Phishing Attacks Spike with Misuse of Webflow and Other Legitimate Tools

Cybersecurity researchers have recently identified a significant increase in phishing attacks utilizing the website builder Webflow, as threat actors exploit legitimate platforms like Cloudflare and Microsoft Sway. These platforms offer attackers a level of credibility, making phishing attempts harder to detect and easier to execute.

Understanding the Vulnerability

The latest phishing campaigns are targeting sensitive information, including login credentials and crypto wallet seed phrases. Among the platforms targeted are popular crypto wallets such as Coinbase, MetaMask, Phantom, Trezor, and Bitbuy, along with company webmail logins and Microsoft 365. According to research by Netskope Threat Labs, phishing pages crafted using Webflow increased tenfold between April and September 2024, impacting over 120 organizations worldwide, particularly in North America and Asia.

Webflow has become a prime tool for attackers because it allows the creation of custom subdomains at no additional cost. This is a key advantage over Cloudflare and Microsoft Sway, which generate URLs with randomized alphanumeric strings, making them more suspicious to discerning users. Attackers have been creating phishing pages that either directly gather login information or redirect victims to additional malicious sites.

Common Tactics in Use

Phishing pages developed in Webflow mimic the legitimate login pages of their targets, tricking users into entering credentials. Other methods include using screenshots of legitimate crypto wallet homepages that redirect users to scam sites. If users enter their seed phrases or other sensitive details, the attackers can take control of the victim's cryptocurrency wallet and drain its funds. In some cases, users are shown error messages and directed to engage with fake support chat services to further deceive them.

Who Is at Risk?

These phishing campaigns are primarily targeting individuals and organizations in industries with sensitive information, particularly in the financial services, technology, and cryptocurrency sectors. Organizations in the United States, Canada, the United Kingdom, and parts of Europe are most frequently affected, with malspam campaigns exploiting the phishing tactics to gain footholds in larger networks.

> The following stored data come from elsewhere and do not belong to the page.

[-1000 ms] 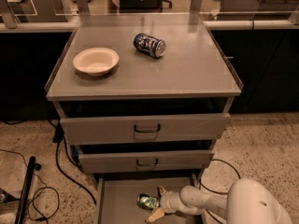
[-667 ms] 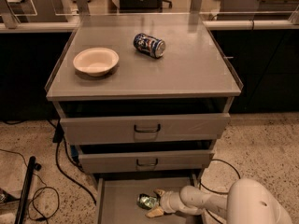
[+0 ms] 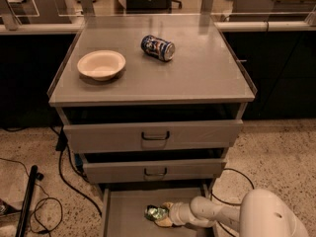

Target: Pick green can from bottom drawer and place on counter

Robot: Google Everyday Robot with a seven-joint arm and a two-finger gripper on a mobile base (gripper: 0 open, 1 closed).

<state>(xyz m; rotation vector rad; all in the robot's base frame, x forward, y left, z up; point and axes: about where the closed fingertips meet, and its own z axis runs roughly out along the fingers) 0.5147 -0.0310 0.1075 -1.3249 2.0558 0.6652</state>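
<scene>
The arm [image 3: 215, 214] is reaching in from the lower right, and its gripper [image 3: 162, 215] is sitting low inside the open bottom drawer [image 3: 126, 216], right at the can [image 3: 155, 212].

Over the last second the gripper has been sliding a little to the left, closing the small gap that was separating it from the can. The fingers [image 3: 167, 206] were splayed wider a moment ago and are now drawing nearer to each other. The can itself is not shifting; it is lying on the drawer floor in the same spot, toward the middle front.

For the task, this looks like the approach ending and the grasp beginning. Nothing is being lifted yet.

The fingers are parted, one showing just beyond the can's right end and the other just in front of it, so that end is lying between them. They are holding nothing that I can judge as clamped, and they seem to be touching or almost touching the can's skin.

The counter [image 3: 197, 78] is waiting above, with two shut drawers between it and the can.
</scene>
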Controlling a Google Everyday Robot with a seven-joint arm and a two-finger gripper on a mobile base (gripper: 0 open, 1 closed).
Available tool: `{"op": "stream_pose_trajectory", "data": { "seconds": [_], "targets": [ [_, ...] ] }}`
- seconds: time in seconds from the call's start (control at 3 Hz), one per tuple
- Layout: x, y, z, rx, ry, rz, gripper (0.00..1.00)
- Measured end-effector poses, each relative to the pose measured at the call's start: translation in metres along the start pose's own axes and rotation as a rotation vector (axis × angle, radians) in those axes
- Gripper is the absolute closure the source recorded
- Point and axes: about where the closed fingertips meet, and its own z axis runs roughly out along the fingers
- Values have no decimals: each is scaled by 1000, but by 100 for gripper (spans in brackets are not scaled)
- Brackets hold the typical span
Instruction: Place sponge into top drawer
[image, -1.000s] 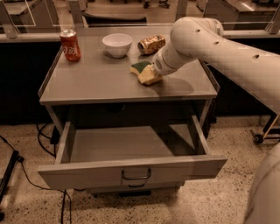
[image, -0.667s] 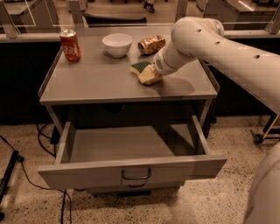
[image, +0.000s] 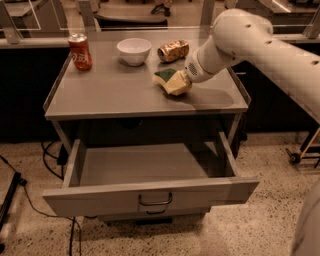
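The sponge (image: 171, 81), dark green on top with pale yellow foam below, is tilted just above the grey tabletop (image: 110, 90) near its right-centre. My gripper (image: 184, 79) sits at the end of the white arm reaching in from the right and is shut on the sponge's right end; the fingers are mostly hidden behind the sponge and wrist. The top drawer (image: 100, 201) is pulled out wide below the tabletop, its inside bare, with a thin curved handle (image: 155, 200) at the centre of the front panel.
A red soda can (image: 80, 51) stands at the table's back left. A white bowl (image: 134, 51) and a crumpled golden packet (image: 173, 50) sit at the back centre. Cables (image: 30, 200) lie on the floor at the left. The lower drawer front (image: 157, 214) shows beneath.
The gripper and the sponge have shifted slightly up and to the right. The drawer and other things have not moved.
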Motion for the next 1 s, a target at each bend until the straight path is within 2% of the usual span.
{"op": "stream_pose_trajectory", "data": {
  "seconds": [0.33, 0.67, 1.0],
  "targets": [
    [2, 12, -48, -123, -3, -99, 100],
    [15, 21, -51, -166, 47, -180, 100],
    [15, 21, -50, -165, 47, -177, 100]
  ]
}}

The risk extends to anyone using major crypto wallets, webmail systems, or Microsoft 365, making both individual users and businesses vulnerable. Additionally, the techniques used can bypass traditional security measures, so users relying solely on automated detection may be at higher risk of falling victim to these attacks.

How to Protect Yourself

1. Access Sites Directly
   Always type the URL of critical services (e.g., banking portals, webmail, crypto wallets) directly into the browser. Avoid clicking on links in emails, ads, or pop-ups, as these can redirect to phishing sites designed to look legitimate.

2. Enable Two-Factor Authentication (2FA)
   Where available, enable 2FA on accounts. This adds an extra layer of security even if credentials are compromised. For crypto wallets, hardware-based 2FA is preferable as it provides higher security than app-based methods.

3. Use Security Software and Monitor Alerts
   Enable advanced security software capable of detecting suspicious behavior and phishing attempts. Be mindful of browser alerts about suspicious sites, and consider tools like Safe Browsing, though attackers are increasingly using anti-bot services to circumvent detection.

4. Be Cautious of Unusual Requests
   If you are directed to a support chat or customer service that requests seed phrases or other sensitive details, stop immediately. Legitimate services will never ask for private keys, passwords, or full recovery phrases over chat.

5. Educate and Train Teams
   Companies should invest in ongoing cybersecurity training to help employees recognize phishing attempts. Awareness and quick identification can drastically reduce the chance of falling prey to these attacks.

Recent Trends and Threat Developments

Attackers are now using anti-bot tools like Otus Anti-Bot, Remove Red, and Limitless Anti-Bot to keep security crawlers from detecting phishing sites, extending the lifespan of malicious links. This helps them stay undetected longer, increasing the chance that phishing attempts will reach intended targets.

Additionally, ongoing malspam and malvertising campaigns are spreading a new, evolving malware called WARMCOOKIE (also known as BadSpace). WARMCOOKIE can deploy secondary payloads like CSharp-Streamer-RAT and Cobalt Strike. These tools allow attackers to perform long-term operations on compromised systems, making it easier for them to control and manipulate user environments remotely.

What to Expect

As phishing campaigns grow more sophisticated, cybersecurity researchers expect attackers to refine their tactics. The use of legitimate platforms such as Webflow, Microsoft Sway, and Cloudflare has proven advantageous for attackers, and anti-bot services are increasing the persistence of phishing sites. It’s also likely that the tactics will continue to expand to more industries and potentially become more personalized through targeted social engineering.

Conclusion

The surge in phishing activities, combined with the use of legitimate website tools, highlights the growing ingenuity of cybercriminals. By understanding these new phishing methods and practicing vigilant online behavior, users can better protect themselves from falling victim to these scams. Organizations are encouraged to bolster their cybersecurity defenses and educate employees on identifying and reporting suspicious activity. As phishing methods evolve, awareness and proactive measures remain the best defenses.